What needs to be done: Print the listing below exactly, images excluded.

----

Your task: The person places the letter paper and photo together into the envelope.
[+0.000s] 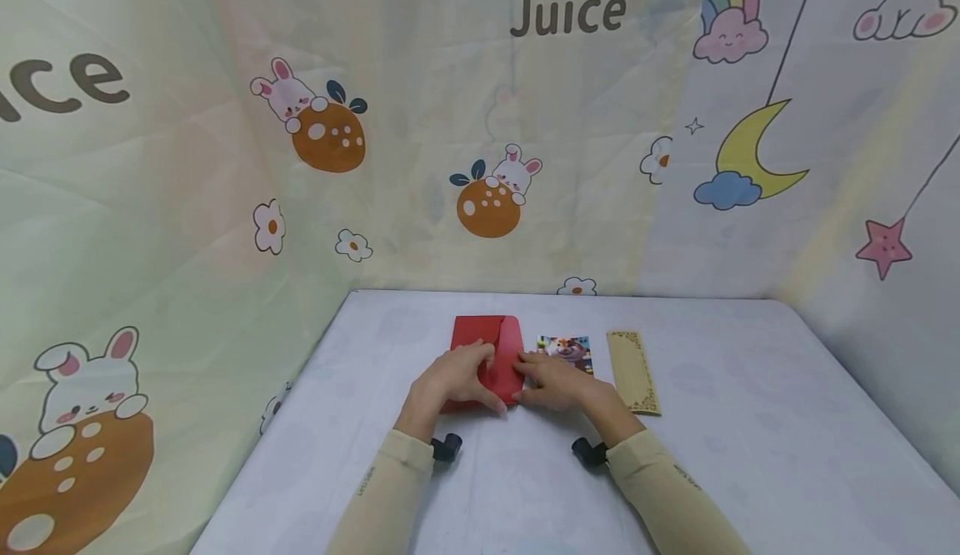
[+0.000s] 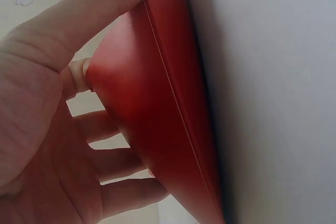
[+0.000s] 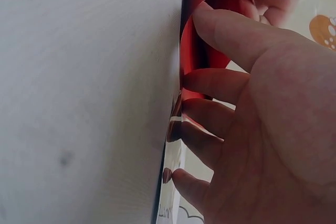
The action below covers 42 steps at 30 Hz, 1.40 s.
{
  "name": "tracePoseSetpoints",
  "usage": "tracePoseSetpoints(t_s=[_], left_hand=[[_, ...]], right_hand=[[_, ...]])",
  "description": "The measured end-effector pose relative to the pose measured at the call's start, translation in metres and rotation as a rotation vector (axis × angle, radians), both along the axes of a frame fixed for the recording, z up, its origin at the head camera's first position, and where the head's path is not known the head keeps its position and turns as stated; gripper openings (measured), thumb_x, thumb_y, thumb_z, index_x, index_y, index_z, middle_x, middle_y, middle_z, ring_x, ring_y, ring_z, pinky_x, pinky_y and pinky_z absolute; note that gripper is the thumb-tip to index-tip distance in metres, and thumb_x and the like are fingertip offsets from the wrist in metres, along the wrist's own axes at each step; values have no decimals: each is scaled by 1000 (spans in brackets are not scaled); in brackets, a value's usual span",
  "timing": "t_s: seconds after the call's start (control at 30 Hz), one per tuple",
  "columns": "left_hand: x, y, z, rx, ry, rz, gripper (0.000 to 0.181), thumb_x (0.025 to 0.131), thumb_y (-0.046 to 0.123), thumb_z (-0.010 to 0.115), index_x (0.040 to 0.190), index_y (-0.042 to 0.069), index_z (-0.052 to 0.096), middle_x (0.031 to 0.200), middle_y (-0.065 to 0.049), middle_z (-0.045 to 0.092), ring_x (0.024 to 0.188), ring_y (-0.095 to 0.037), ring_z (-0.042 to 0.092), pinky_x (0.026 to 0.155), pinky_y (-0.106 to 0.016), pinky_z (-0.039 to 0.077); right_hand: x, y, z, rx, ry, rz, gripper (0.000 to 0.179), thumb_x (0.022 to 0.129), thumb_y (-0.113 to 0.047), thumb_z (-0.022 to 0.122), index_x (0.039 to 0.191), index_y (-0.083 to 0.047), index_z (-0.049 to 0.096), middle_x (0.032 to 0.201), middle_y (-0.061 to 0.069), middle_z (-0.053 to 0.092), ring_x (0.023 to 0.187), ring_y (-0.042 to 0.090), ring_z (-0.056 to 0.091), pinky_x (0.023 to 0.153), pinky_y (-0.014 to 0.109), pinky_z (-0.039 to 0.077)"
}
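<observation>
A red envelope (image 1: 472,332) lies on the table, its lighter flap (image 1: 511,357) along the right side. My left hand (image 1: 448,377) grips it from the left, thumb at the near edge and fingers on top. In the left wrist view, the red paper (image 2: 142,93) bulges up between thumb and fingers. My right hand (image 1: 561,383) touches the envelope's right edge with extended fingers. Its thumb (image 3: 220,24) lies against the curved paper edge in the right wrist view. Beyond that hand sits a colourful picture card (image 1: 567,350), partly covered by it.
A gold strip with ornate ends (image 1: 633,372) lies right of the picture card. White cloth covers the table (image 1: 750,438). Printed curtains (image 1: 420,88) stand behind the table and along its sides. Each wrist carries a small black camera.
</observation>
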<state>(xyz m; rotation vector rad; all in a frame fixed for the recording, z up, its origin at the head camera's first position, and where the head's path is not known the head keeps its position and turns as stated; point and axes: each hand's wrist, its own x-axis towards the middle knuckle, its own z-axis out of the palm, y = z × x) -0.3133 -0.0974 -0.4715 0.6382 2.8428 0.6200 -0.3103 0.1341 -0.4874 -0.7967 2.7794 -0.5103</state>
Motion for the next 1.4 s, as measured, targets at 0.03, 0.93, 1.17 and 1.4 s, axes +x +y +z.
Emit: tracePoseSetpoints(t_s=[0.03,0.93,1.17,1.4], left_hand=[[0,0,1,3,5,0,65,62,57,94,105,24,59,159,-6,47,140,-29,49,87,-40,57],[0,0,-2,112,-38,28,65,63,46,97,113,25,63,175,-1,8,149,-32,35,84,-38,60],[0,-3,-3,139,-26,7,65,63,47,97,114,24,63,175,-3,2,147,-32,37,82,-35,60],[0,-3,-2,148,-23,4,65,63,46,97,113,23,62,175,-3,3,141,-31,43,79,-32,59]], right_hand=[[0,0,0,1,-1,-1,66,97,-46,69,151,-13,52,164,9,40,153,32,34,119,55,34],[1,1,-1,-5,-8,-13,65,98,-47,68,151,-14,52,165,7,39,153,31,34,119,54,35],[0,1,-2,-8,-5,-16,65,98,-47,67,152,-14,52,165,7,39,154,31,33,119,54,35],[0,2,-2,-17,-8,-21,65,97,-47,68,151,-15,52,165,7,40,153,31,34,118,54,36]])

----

Expected output:
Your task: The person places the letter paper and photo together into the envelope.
[+0.000s] 
[+0.000s] 
[+0.000s] 
The action below covers 42 steps at 30 Hz, 1.40 s.
{
  "name": "tracePoseSetpoints",
  "usage": "tracePoseSetpoints(t_s=[_], left_hand=[[_, ...]], right_hand=[[_, ...]])",
  "description": "The measured end-effector pose relative to the pose measured at the call's start, translation in metres and rotation as a rotation vector (axis × angle, radians), both along the axes of a frame fixed for the recording, z up, its origin at the head camera's first position, and where the head's path is not known the head keeps its position and turns as stated; gripper openings (measured), thumb_x, thumb_y, thumb_z, index_x, index_y, index_z, middle_x, middle_y, middle_z, ring_x, ring_y, ring_z, pinky_x, pinky_y and pinky_z absolute; note that gripper is the thumb-tip to index-tip distance in metres, and thumb_x and the like are fingertip offsets from the wrist in metres, along the wrist's own axes at each step; values have no decimals: each is scaled by 1000 (spans in brackets are not scaled); in brackets, a value's usual span",
  "timing": "t_s: seconds after the call's start (control at 30 Hz), one per tuple",
  "columns": "left_hand: x, y, z, rx, ry, rz, gripper (0.000 to 0.181), thumb_x (0.025 to 0.131), thumb_y (-0.046 to 0.123), thumb_z (-0.010 to 0.115), index_x (0.040 to 0.190), index_y (-0.042 to 0.069), index_z (-0.052 to 0.096), middle_x (0.031 to 0.200), middle_y (-0.065 to 0.049), middle_z (-0.045 to 0.092), ring_x (0.024 to 0.188), ring_y (-0.095 to 0.037), ring_z (-0.042 to 0.092), pinky_x (0.026 to 0.155), pinky_y (-0.106 to 0.016), pinky_z (-0.039 to 0.077); right_hand: x, y, z, rx, ry, rz, gripper (0.000 to 0.179), thumb_x (0.022 to 0.129), thumb_y (-0.113 to 0.047), thumb_z (-0.022 to 0.122), index_x (0.039 to 0.191), index_y (-0.083 to 0.047), index_z (-0.049 to 0.096), middle_x (0.032 to 0.201), middle_y (-0.061 to 0.069), middle_z (-0.053 to 0.092), ring_x (0.023 to 0.187), ring_y (-0.042 to 0.090), ring_z (-0.056 to 0.091), pinky_x (0.023 to 0.153), pinky_y (-0.014 to 0.109), pinky_z (-0.039 to 0.077)"
}
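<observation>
A red envelope (image 1: 472,332) lies on the table, its lighter flap (image 1: 511,357) along the right side. My left hand (image 1: 448,377) grips it from the left, thumb at the near edge and fingers on top. In the left wrist view, the red paper (image 2: 142,93) bulges up between thumb and fingers. My right hand (image 1: 561,383) touches the envelope's right edge with extended fingers. Its thumb (image 3: 220,24) lies against the curved paper edge in the right wrist view. Beyond that hand sits a colourful picture card (image 1: 567,350), partly covered by it.
A gold strip with ornate ends (image 1: 633,372) lies right of the picture card. White cloth covers the table (image 1: 750,438). Printed curtains (image 1: 420,88) stand behind the table and along its sides. Each wrist carries a small black camera.
</observation>
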<state>(xyz m; rotation vector rad; all in a frame fixed for the recording, z up, its origin at the head camera's first position, and where the head's path is not known the head keeps its position and turns as stated; point and axes: each hand's wrist, its own x-axis towards the middle knuckle, its own z-axis out of the palm, y = z × x) -0.3133 -0.0974 -0.4715 0.6382 2.8428 0.6200 -0.3103 0.1341 -0.4874 -0.7967 2.7794 -0.5103</state>
Motion for the next 1.4 s, as measured, targets at 0.03, 0.93, 1.17 and 1.4 s, axes +x +y +z.
Emit: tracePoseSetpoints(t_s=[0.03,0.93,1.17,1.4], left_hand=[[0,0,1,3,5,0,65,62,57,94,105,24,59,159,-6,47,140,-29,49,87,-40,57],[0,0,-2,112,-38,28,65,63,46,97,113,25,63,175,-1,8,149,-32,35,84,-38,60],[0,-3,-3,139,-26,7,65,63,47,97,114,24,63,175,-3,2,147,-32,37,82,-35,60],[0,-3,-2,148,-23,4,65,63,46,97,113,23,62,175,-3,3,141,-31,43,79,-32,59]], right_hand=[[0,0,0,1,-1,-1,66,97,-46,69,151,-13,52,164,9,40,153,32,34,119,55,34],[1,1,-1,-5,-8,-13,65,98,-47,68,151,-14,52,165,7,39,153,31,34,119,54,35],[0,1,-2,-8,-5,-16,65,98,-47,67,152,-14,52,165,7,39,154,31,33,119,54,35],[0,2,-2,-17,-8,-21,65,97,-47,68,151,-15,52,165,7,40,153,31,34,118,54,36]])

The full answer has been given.